I had to find who I was. I had only two options: to keep going down the road to rock bottom or to start believing what God has said about me. My identity was so wrapped up in being a mom and myself that I was lost when that was taken from me. So I started asking. I started asking God who I am in Him and reading the Bible to see what He thought of me. Because what I thought of me was nothing. I did not think I was going to find anything. I was wrong. I found so much truth and exactly what I was looking for.

Isaiah 43:1 "But now, O Jacob, listen to the Lord who created you, O Israel, the one who formed you says, "Do not be afraid, for I have ransomed you. I have called you by name; you are mine." (emphasis mine). God created me. He formed me. He called me by name. (God knows my name!! He is the creator of the universe, and he knows me.). I am his. How amazing are those truths?!?!

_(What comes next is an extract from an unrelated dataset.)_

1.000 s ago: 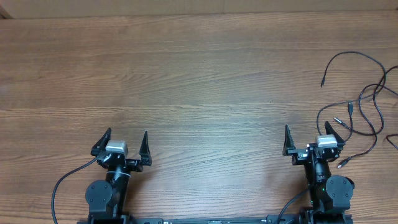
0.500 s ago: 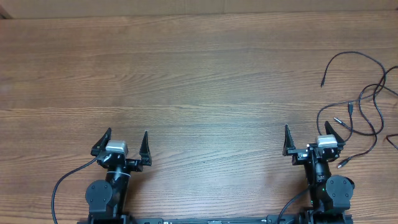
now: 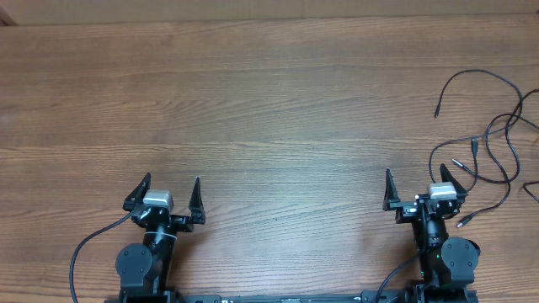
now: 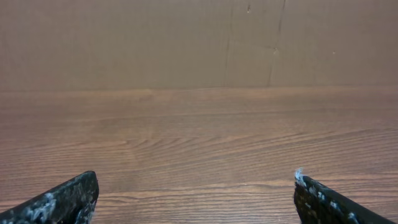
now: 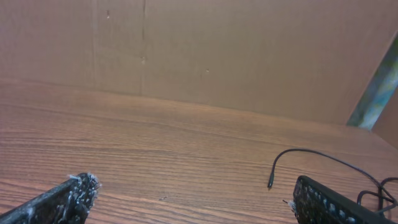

Isaiah 43:4 "Others were given in exchange for you. I traded their lives for yours because you are precious to me. You are honored, and I love you." (emphasis mine). God says I am precious to him, and he loves me.

When I read those truths for the first time it hit me hard. I could not believe that he loves me that much. Why was I not finding my identity in this? Why wasn’t I resting in my identity of a God who loves me more than anything and thinks I am precious.

It is still hard for me to find my identity in God. Old habits die hard. But I am trying. Reciting these truths to myself every day and finding new truths is how I am going to find my true identity. You might not have the same identity crisis as me. Maybe your identity is in being a daughter, in you're job, in being a girlfriend or a wife, or being a student. These truths that I found in Christ for me are also true for you.

Yes, I am a momma, and you are a daughter, an employee, a girlfriend or wife, or a student, but more importantly... WE are precious daughters of God. I will learn to stand strong in who I am in Christ. WE are loved. WE are precious. And WE are His.